Thanks in part to the treatment of Corbyn by much of the press – most notably during the General Election, when some of the criticism was nothing short of vicious and hysterical – new party members and activists, fiercely loyal to their leader, have been at times unable to differentiate between baseless slander and reasoned, constructive criticism of their man.

As such, amongst some at least, an atmosphere of immunity has developed around Corbyn. Those keen to shield him from the torrents of abuse to which he has undoubtedly been the subject have thrown the baby out with the bathwater. Their vision clouded by media hostility towards Labour’s leader, any criticism, no matter how well-meaning, has been repudiated in the strongest possible terms.

To illustrate this point, one needn’t look any further than when BBC presenter Emma Barnett was heckled on social media after an interview with Corbyn in which she reprimanded him for being unable to immediately provide costings for Labour’s free childcare plans.

Barnett was perhaps guilty of editorialising during the interview, but the abusive, expletive-laden responses by some were unjustifiable and deeply unhelpful for Corbyn, who has repeatedly sought to condemn such attacks. All such episodes serve to do is provide ammunition for those who seek to write off Corbyn’s entire support base as malevolent Trotskyists, risen from the ashes of Militant and intent on party hegemony.

Corbyn doesn’t need or even want any of this. He doesn’t wish to be exempt from criticism. He admitted to having not had the childcare costings to hand in his interview with Barnett, after stating that he would “not tolerate” abuse aimed at Barnett or any other journalist.
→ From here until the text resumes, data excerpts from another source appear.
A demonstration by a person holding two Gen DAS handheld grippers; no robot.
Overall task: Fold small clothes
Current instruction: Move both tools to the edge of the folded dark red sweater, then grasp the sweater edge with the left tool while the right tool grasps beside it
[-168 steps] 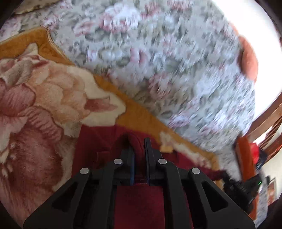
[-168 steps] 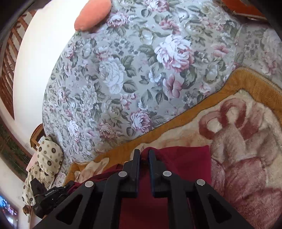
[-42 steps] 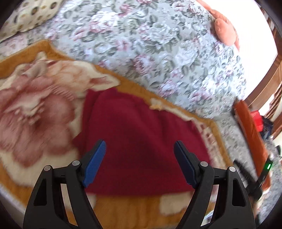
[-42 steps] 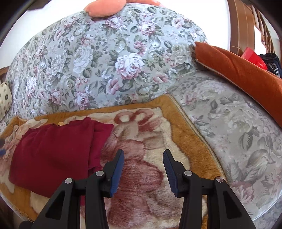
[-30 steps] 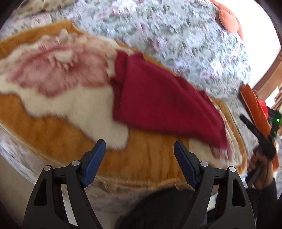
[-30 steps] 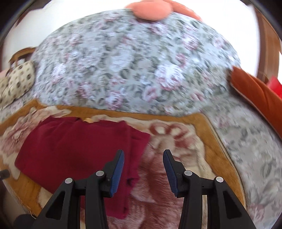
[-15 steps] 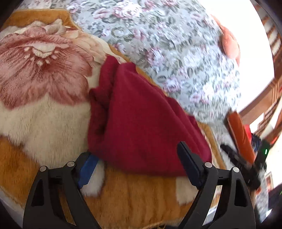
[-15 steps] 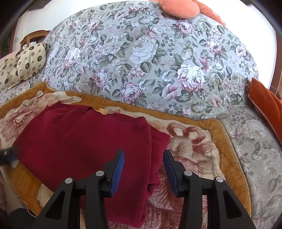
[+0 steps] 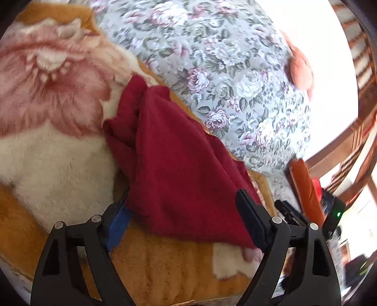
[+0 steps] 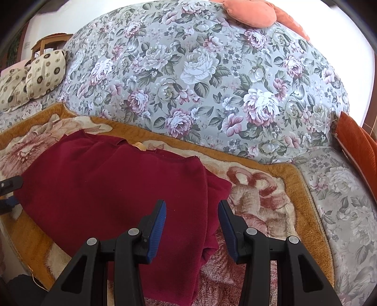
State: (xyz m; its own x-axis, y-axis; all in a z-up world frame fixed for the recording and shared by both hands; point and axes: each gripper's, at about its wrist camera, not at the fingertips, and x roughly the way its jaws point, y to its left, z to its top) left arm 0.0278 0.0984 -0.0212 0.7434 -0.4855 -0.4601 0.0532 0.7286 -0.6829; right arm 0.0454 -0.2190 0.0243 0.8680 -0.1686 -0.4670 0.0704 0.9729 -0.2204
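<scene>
A dark red folded garment [image 9: 179, 169] lies on the plush flowered blanket [image 9: 47, 146] that covers the sofa seat. It also shows in the right wrist view [image 10: 113, 190]. My left gripper [image 9: 183, 200] is wide open, its jaws standing on both sides of the garment's near corner, one finger partly under the cloth edge. My right gripper [image 10: 192, 207] is open just above the garment's right folded edge. The left gripper's tips [image 10: 9, 188] show at the far left of the right wrist view, at the garment's left edge.
The floral sofa back [image 10: 212, 77] rises behind the blanket. A spotted cushion [image 10: 35, 73] lies at the left, an orange cushion [image 10: 358, 146] at the right, a peach cushion [image 10: 249, 10] on top. The right gripper [image 9: 297, 214] and wooden furniture [image 9: 353, 146] show in the left wrist view.
Both grippers let go of the garment and opened, drew back, then came in again. The left now straddles the near left corner; the right has lowered onto the right folded edge.
</scene>
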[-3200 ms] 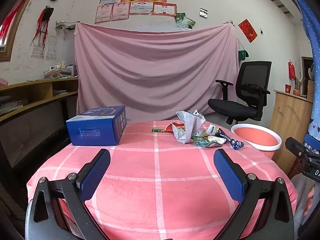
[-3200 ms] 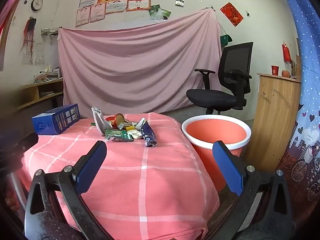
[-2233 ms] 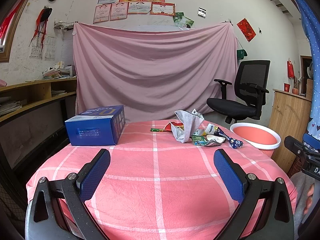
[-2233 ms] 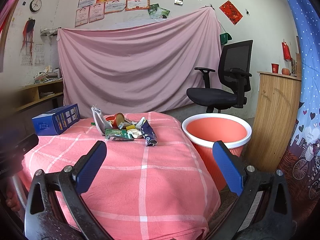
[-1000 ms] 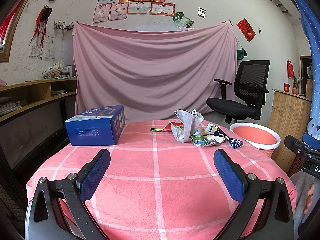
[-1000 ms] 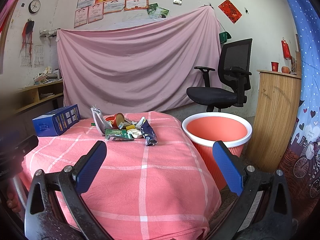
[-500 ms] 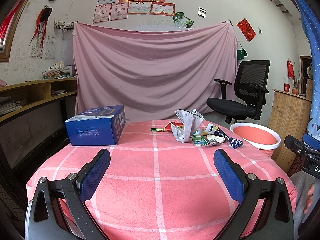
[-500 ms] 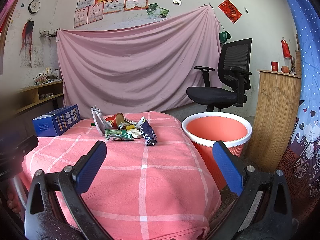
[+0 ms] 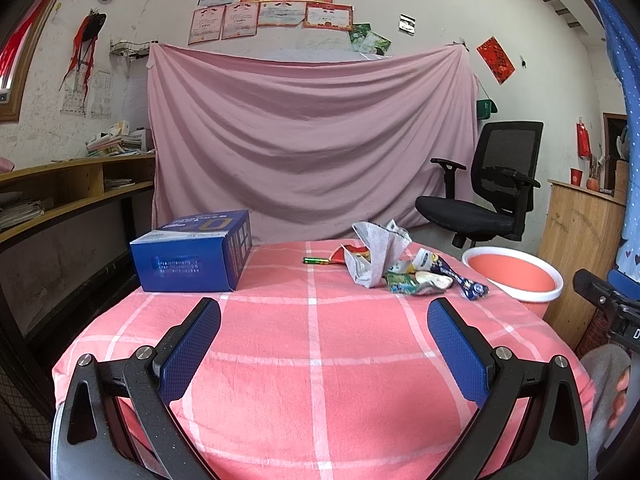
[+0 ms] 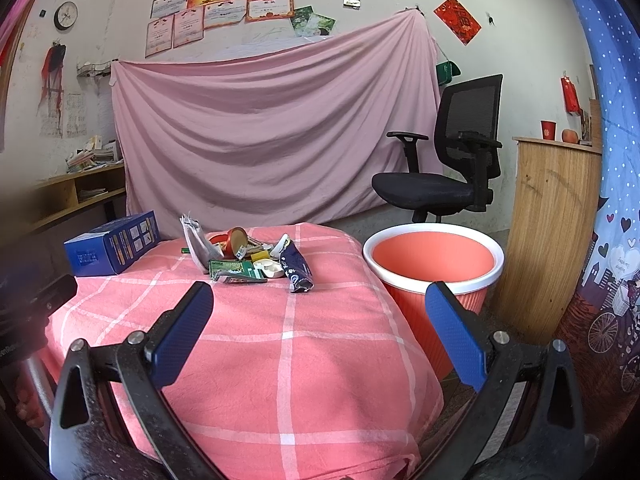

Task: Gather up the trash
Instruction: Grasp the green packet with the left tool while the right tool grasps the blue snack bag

He simply got caught out in an interview. It happens. Just look at Boris Johnson.

It would be hard to refute the fact that excitement about what Corbyn offers has contributed in part to the culture of no criticism that exists among some Corbynistas, but this enthusiasm need not be dimmed by constructive appraisals of Labour’s plans for government. Robust critiques of what the party intends to implement if in power will be essential if the optimism that currently abounds translates into a Corbyn premiership.

As far as criticism goes, Corbyn’s used to it. He’s been barracked in the Commons by both the opposition and his own side. He’s able to absorb it and never gets into the gutter with anyone. He enjoys talking to people about politics, not engaging in the kind of ad hominem attacks which are so often levelled at him. It’s in fact rather ironic that such an advocate of unity and mass participatory democracy should prove such a polarising figure.

Regardless, if we want to change the current climate in which Corbyn’s critics are loathe to say anything good about him, nor his supporters anything bad, we need to encourage a more balanced approach to critiquing his ideas and what he stands for.

If Corbyn becomes Prime Minister, he and his supporters will need to brace themselves for unprecedented hostility and a barrage of denunciation from the opposing side. It will be relentless, a great deal of it will be unfair and much of it will be brutal. Corbyn is going to be ready for it and he will need his supporters to be equally prepared.

Allowing Corbyn to be criticised does not amount to an ideological compromise, it’s merely part of living in a democratic country. Labour’s grassroots support has been instrumental in his meteoric rise and there is nobody that can refute that. As he gears up for power, he doesn’t need them to protect him from flak, he needs them to take their arguments to people around the country, be open to criticism and ready to respond respectfully and persuasively.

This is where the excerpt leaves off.